• _Activity_
Reproduce the data exactly. Omit no record.

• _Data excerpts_
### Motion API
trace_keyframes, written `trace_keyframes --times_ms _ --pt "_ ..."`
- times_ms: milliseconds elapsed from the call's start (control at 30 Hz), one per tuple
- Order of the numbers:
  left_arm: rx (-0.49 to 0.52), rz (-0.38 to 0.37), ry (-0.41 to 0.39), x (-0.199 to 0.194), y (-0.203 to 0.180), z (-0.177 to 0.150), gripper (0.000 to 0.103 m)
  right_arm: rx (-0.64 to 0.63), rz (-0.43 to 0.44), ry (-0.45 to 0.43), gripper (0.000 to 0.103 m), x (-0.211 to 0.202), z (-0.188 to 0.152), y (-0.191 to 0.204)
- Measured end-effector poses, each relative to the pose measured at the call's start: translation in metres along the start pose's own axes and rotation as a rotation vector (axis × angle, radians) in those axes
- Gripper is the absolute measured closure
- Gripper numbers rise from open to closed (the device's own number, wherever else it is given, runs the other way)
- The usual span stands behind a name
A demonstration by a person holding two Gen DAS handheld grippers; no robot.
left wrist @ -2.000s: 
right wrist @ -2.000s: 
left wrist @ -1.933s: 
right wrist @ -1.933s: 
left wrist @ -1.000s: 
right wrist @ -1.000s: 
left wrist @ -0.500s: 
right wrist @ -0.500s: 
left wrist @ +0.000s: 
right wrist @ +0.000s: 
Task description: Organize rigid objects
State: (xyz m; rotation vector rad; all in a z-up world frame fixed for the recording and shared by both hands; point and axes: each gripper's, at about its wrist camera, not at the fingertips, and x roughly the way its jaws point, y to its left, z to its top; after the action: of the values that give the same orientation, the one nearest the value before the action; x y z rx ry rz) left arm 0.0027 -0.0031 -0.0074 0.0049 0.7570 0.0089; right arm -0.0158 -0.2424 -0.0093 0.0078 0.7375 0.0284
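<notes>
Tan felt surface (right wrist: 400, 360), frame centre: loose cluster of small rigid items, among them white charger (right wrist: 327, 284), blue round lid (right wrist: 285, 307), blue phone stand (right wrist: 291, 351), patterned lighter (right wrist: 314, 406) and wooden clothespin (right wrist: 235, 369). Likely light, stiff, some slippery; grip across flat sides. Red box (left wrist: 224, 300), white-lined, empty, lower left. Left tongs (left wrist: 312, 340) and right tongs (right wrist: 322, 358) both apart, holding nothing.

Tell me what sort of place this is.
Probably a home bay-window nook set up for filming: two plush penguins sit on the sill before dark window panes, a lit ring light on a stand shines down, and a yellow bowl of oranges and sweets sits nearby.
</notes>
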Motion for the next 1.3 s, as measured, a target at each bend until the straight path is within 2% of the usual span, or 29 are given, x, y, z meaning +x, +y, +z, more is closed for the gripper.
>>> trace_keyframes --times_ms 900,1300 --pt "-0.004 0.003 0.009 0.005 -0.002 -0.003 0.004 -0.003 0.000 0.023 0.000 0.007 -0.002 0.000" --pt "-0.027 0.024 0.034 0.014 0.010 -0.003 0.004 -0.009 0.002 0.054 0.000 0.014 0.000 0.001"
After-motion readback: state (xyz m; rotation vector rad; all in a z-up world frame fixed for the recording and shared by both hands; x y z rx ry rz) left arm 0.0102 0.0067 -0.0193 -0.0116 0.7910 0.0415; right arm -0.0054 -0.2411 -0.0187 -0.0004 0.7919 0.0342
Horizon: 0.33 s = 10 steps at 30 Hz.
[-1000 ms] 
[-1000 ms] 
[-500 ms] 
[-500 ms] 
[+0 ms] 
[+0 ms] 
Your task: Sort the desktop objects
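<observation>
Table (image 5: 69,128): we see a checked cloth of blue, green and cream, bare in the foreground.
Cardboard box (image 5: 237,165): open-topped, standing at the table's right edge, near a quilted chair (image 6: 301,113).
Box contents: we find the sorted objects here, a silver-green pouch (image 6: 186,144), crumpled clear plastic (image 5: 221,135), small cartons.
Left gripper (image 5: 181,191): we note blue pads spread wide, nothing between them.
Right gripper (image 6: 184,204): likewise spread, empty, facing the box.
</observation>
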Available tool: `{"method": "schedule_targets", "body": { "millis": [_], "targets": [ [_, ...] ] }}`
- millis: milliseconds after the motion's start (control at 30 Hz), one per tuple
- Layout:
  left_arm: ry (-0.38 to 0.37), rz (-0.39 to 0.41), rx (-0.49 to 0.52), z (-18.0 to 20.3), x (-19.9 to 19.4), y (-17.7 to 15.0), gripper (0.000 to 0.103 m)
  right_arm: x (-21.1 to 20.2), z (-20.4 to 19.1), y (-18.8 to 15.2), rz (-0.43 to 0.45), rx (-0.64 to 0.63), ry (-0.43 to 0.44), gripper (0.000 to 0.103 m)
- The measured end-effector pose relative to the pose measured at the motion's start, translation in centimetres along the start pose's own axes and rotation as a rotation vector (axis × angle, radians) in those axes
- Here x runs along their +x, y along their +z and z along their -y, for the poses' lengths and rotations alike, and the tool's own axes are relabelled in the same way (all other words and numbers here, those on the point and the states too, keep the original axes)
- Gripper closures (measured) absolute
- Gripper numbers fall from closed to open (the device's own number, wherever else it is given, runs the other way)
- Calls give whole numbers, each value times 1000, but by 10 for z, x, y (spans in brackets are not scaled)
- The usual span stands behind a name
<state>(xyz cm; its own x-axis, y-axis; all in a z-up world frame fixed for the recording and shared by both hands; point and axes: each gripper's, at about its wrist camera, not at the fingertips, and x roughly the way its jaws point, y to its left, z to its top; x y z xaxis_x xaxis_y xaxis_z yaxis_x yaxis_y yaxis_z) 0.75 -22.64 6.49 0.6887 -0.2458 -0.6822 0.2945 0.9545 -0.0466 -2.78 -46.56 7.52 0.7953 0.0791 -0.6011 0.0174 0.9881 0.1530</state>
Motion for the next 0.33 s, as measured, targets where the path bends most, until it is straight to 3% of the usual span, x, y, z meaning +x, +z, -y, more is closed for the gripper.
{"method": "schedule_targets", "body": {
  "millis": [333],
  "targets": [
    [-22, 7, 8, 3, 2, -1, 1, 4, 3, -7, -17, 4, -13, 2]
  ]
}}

• _Response box_
### Motion API
trace_keyframes, written `trace_keyframes --times_ms _ --pt "_ ..."`
- times_ms: milliseconds elapsed from the call's start (control at 30 Hz), one per tuple
- Order of the numbers:
  left_arm: rx (-0.49 to 0.52), rz (-0.38 to 0.37), ry (-0.41 to 0.39), x (-0.199 to 0.194), y (-0.203 to 0.180), z (-0.177 to 0.150), gripper (0.000 to 0.103 m)
  right_arm: rx (-0.64 to 0.63), rz (-0.43 to 0.44), ry (-0.45 to 0.43), gripper (0.000 to 0.103 m), x (-0.211 to 0.202), z (-0.188 to 0.152), y (-0.191 to 0.204)
- Measured end-effector poses, each relative to the pose measured at the call's start: translation in metres along the start pose's own axes and rotation as a rotation vector (axis × angle, radians) in those axes
- Gripper is the absolute measured closure
- Gripper numbers rise from open to closed (the device's own number, wherever else it is given, runs the other way)
- The usual span stands behind a name
A demonstration by a person holding two Gen DAS handheld grippers; no robot.
left wrist @ -2.000s: 
right wrist @ -2.000s: 
left wrist @ -1.933s: 
right wrist @ -1.933s: 
left wrist @ -1.000s: 
right wrist @ -1.000s: 
left wrist @ -0.500s: 
right wrist @ -0.500s: 
left wrist @ +0.000s: 
right wrist @ +0.000s: 
Task description: Organize rigid objects
State: (xyz m; rotation vector rad; all in a z-up world frame fixed for the recording and shared by both hands; point and axes: each gripper's, at about its wrist camera, not at the fingertips, and x roughly the way its jaws point, y to its left, z to its top; after the action: of the values that give the same orientation, the one nearest the value before the action; x y z rx ry rz) left arm 0.0027 -0.0031 -0.0074 0.0049 0.7570 0.0089; right arm -0.0158 -0.2424 -0.0093 0.0078 0.7375 0.0284
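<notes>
Tan felt surface (right wrist: 400, 360), frame centre: loose cluster of small rigid items, among them white charger (right wrist: 327, 284), blue round lid (right wrist: 285, 307), blue phone stand (right wrist: 291, 351), patterned lighter (right wrist: 314, 406) and wooden clothespin (right wrist: 235, 369). Likely light, stiff, some slippery; grip across flat sides. Red box (left wrist: 224, 300), white-lined, empty, lower left. Left tongs (left wrist: 312, 340) and right tongs (right wrist: 322, 358) both apart, holding nothing.

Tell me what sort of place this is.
Probably a home bay-window nook set up for filming: two plush penguins sit on the sill before dark window panes, a lit ring light on a stand shines down, and a yellow bowl of oranges and sweets sits nearby.
</notes>
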Motion for the next 1.3 s, as measured, a target at each bend until the straight path is within 2% of the usual span, or 29 are given, x, y, z meaning +x, +y, +z, more is closed for the gripper.
>>> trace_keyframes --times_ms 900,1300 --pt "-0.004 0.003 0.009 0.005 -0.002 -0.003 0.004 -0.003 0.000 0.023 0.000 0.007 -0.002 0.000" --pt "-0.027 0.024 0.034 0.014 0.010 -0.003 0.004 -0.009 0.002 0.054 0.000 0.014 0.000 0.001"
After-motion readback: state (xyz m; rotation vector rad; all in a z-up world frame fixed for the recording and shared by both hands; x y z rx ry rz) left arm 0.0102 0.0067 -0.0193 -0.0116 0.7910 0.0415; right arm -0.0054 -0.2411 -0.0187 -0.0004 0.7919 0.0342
Horizon: 0.33 s = 10 steps at 30 Hz.
[-1000 ms] 
[-1000 ms] 
[-500 ms] 
[-500 ms] 
[+0 ms] 
[+0 ms] 
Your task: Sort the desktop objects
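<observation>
Table (image 5: 69,128): we see a checked cloth of blue, green and cream, bare in the foreground.
Cardboard box (image 5: 237,165): open-topped, standing at the table's right edge, near a quilted chair (image 6: 301,113).
Box contents: we find the sorted objects here, a silver-green pouch (image 6: 186,144), crumpled clear plastic (image 5: 221,135), small cartons.
Left gripper (image 5: 181,191): we note blue pads spread wide, nothing between them.
Right gripper (image 6: 184,204): likewise spread, empty, facing the box.
</observation>
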Available tool: `{"method": "schedule_targets", "body": { "millis": [_], "targets": [ [_, ...] ] }}`
- millis: milliseconds after the motion's start (control at 30 Hz), one per tuple
- Layout:
  left_arm: ry (-0.38 to 0.37), rz (-0.39 to 0.41), rx (-0.49 to 0.52), z (-18.0 to 20.3), x (-19.9 to 19.4), y (-17.7 to 15.0), gripper (0.000 to 0.103 m)
  right_arm: x (-21.1 to 20.2), z (-20.4 to 19.1), y (-18.8 to 15.2), rz (-0.43 to 0.45), rx (-0.64 to 0.63), ry (-0.43 to 0.44), gripper (0.000 to 0.103 m)
- The measured end-effector pose relative to the pose measured at the motion's start, translation in centimetres along the start pose's own axes and rotation as a rotation vector (axis × angle, radians) in those axes
- Here x runs along their +x, y along their +z and z along their -y, for the poses' lengths and rotations alike, and the tool's own axes are relabelled in the same way (all other words and numbers here, those on the point and the states too, keep the original axes)
- Gripper closures (measured) absolute
- Gripper numbers fall from closed to open (the device's own number, wherever else it is given, runs the other way)
- Calls give whole numbers, each value times 1000, but by 10 for z, x, y (spans in brackets are not scaled)
- The usual span stands behind a name
<state>(xyz cm; its own x-axis, y-axis; all in a z-up world frame fixed for the recording and shared by both hands; point and axes: each gripper's, at about its wrist camera, not at the fingertips, and x roughly the way its jaws point, y to its left, z to its top; x y z xaxis_x xaxis_y xaxis_z yaxis_x yaxis_y yaxis_z) 0.75 -22.64 6.49 0.6887 -0.2458 -0.6822 0.2945 0.9545 -0.0466 -2.78 -46.56 7.52 0.7953 0.0791 -0.6011 0.0174 0.9881 0.1530</state>
Motion for the next 0.33 s, as measured, targets where the path bends most, until it is straight to 3% of the usual span, x, y, z meaning +x, +z, -y, more is closed for the gripper.
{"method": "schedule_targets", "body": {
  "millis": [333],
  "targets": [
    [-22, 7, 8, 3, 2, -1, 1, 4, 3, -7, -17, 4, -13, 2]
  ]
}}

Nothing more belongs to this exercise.